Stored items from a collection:
= = = = = = =
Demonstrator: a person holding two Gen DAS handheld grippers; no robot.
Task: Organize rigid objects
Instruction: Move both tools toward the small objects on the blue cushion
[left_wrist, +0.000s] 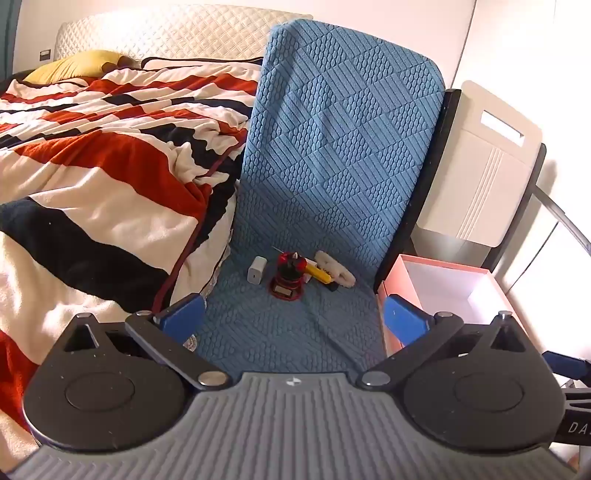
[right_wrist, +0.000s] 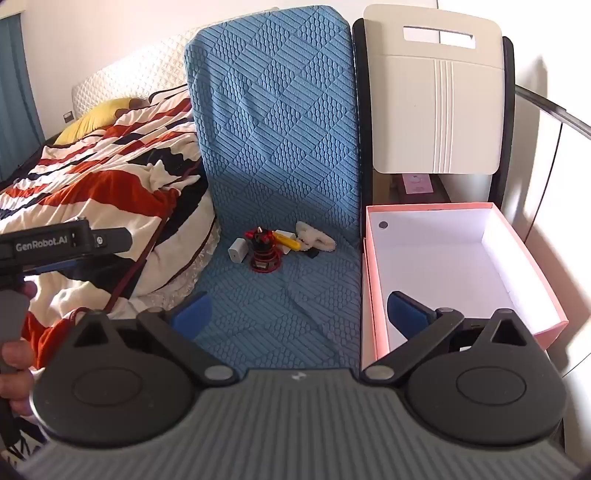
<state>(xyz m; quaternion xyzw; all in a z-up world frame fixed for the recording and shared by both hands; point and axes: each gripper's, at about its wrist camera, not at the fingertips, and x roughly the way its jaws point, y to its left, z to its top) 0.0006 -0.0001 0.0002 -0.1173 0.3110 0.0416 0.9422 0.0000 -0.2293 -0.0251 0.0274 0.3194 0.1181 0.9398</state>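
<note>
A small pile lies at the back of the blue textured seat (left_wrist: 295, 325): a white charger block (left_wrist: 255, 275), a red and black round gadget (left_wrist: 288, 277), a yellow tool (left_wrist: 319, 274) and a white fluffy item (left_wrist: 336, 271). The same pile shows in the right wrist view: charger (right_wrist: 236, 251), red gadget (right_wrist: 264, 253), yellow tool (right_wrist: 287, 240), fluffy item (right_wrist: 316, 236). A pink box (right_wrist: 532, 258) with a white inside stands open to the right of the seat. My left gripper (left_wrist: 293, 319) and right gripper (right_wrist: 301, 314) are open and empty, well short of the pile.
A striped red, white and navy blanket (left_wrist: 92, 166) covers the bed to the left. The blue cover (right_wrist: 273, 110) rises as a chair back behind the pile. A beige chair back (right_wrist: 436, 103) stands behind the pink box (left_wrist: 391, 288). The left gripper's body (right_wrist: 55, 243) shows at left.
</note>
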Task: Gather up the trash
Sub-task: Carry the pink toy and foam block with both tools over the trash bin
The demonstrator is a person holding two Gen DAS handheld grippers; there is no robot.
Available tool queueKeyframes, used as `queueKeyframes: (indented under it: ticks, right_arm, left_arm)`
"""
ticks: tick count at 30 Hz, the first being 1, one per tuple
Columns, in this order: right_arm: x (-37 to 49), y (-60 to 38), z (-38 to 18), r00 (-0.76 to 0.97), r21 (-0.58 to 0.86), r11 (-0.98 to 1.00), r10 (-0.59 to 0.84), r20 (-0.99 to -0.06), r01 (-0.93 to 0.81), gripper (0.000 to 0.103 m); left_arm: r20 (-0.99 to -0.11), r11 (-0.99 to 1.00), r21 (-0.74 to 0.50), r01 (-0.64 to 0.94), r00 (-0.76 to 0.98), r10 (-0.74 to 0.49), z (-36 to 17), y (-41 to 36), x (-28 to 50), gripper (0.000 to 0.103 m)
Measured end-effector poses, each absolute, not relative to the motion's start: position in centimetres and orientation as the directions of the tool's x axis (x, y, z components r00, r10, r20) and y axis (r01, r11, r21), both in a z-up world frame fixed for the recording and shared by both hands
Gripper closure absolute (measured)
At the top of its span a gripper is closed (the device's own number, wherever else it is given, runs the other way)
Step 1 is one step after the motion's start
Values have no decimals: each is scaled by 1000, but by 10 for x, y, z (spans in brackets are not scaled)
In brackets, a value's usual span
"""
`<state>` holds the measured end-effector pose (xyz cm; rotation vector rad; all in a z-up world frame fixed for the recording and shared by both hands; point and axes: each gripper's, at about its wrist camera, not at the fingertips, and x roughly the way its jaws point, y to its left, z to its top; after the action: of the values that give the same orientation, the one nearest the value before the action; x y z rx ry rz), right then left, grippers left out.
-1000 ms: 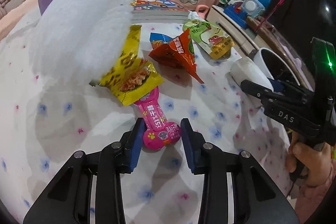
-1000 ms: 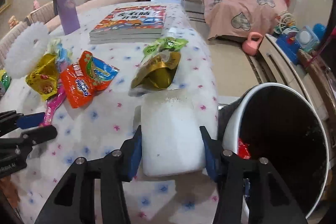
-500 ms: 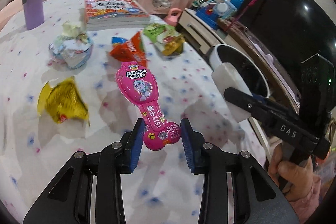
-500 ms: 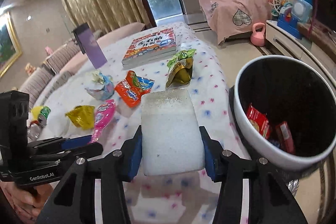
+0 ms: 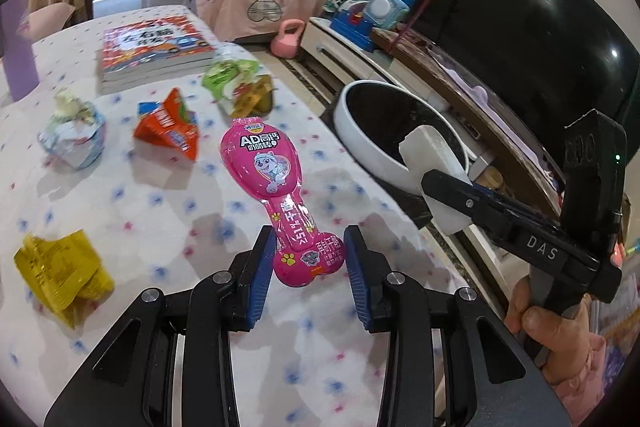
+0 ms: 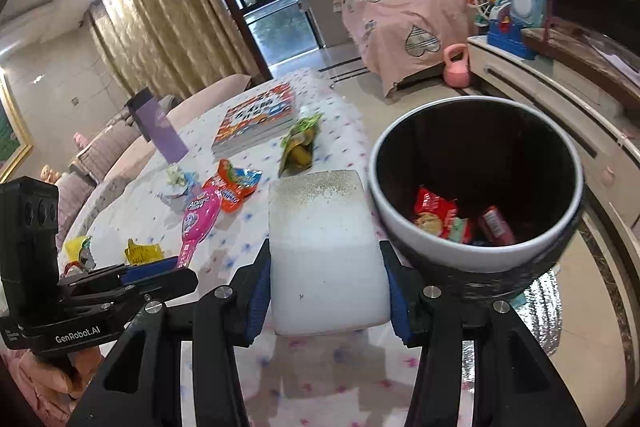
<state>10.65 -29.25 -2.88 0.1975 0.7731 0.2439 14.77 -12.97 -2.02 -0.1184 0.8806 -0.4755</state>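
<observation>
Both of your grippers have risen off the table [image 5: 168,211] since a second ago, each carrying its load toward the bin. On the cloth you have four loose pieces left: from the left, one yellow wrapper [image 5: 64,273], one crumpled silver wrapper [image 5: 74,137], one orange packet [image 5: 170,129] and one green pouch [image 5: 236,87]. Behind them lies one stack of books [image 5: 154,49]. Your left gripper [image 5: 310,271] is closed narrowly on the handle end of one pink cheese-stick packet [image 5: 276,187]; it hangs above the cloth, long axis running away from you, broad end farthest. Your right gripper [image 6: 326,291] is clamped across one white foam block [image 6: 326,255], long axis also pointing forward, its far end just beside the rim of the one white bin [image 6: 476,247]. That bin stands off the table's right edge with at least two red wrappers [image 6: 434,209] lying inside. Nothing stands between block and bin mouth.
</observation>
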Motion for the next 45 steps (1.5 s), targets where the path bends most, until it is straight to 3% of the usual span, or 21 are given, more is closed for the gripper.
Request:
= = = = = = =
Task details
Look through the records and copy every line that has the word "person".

Exercise result
Demonstrator: a person holding two Gen DAS handheld grippers; no robot.
The demonstrator is a person holding two Gen DAS handheld grippers; there is no robot.

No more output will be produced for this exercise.